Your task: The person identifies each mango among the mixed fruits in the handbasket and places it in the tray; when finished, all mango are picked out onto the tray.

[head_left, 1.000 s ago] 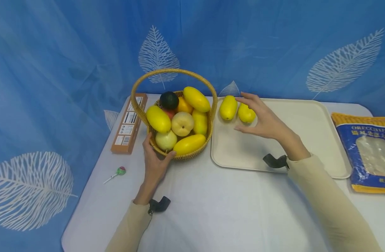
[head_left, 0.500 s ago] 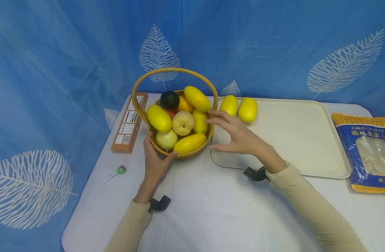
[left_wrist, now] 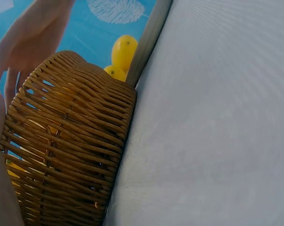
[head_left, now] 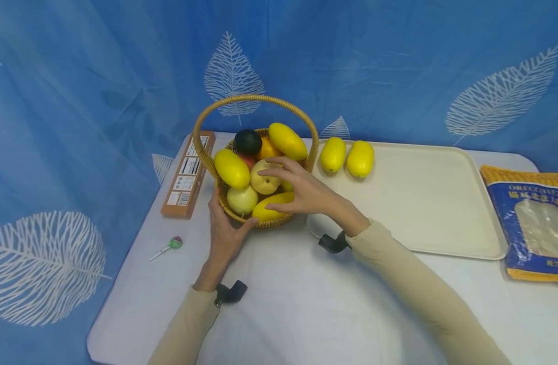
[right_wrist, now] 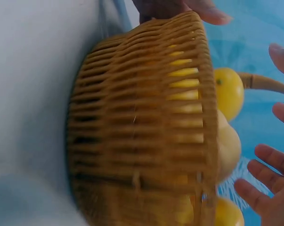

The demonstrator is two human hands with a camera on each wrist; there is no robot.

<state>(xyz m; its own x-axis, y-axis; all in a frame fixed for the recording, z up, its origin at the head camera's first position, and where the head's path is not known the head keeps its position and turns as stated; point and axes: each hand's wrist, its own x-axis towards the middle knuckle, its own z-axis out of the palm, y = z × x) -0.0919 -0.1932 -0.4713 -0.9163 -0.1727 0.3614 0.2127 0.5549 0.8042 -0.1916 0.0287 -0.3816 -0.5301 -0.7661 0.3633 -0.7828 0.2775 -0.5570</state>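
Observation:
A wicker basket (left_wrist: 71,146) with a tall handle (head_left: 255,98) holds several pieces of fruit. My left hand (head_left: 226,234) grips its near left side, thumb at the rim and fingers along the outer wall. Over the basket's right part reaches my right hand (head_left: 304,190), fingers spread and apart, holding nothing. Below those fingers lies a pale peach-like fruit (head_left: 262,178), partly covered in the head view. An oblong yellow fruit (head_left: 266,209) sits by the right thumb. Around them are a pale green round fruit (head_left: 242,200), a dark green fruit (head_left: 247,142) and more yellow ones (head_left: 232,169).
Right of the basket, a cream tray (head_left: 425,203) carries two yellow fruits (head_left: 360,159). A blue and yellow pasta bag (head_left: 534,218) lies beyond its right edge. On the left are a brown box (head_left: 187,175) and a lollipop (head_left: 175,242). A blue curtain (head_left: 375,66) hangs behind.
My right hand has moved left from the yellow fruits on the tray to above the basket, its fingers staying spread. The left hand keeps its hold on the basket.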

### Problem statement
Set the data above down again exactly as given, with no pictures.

### Response box
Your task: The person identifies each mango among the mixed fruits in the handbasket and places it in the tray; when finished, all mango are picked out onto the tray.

[head_left, 1.000 s ago] 
[head_left, 0.500 s ago] 
[left_wrist, now] 
[head_left, now] 
[right_wrist, now] 

The demonstrator is two human hands with a camera on each wrist; there is no robot.

<state>(xyz m; its own x-axis, y-axis; all in a frame fixed for the recording, z up, its origin at the head camera's first position, and where the head's path is not known the head keeps its position and turns as stated; point and axes: each hand's wrist, its own x-axis towards the middle knuckle, its own z-axis out of the palm, y = z × x) -0.0919 -0.1932 -0.4713 -0.9163 -0.1727 0.3614 0.2127 0.5549 0.8042 -0.1916 0.0287 -0.3816 -0.5301 -0.7661 0.3633 -0.7828 0.2775 -0.5570</state>
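Observation:
A wicker basket (left_wrist: 71,146) with a tall handle (head_left: 255,98) holds several pieces of fruit. My left hand (head_left: 226,234) grips its near left side, thumb at the rim and fingers along the outer wall. Over the basket's right part reaches my right hand (head_left: 304,190), fingers spread and apart, holding nothing. Below those fingers lies a pale peach-like fruit (head_left: 262,178), partly covered in the head view. An oblong yellow fruit (head_left: 266,209) sits by the right thumb. Around them are a pale green round fruit (head_left: 242,200), a dark green fruit (head_left: 247,142) and more yellow ones (head_left: 232,169).
Right of the basket, a cream tray (head_left: 425,203) carries two yellow fruits (head_left: 360,159). A blue and yellow pasta bag (head_left: 534,218) lies beyond its right edge. On the left are a brown box (head_left: 187,175) and a lollipop (head_left: 175,242). A blue curtain (head_left: 375,66) hangs behind.
My right hand has moved left from the yellow fruits on the tray to above the basket, its fingers staying spread. The left hand keeps its hold on the basket.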

Nothing more will be written for this answer.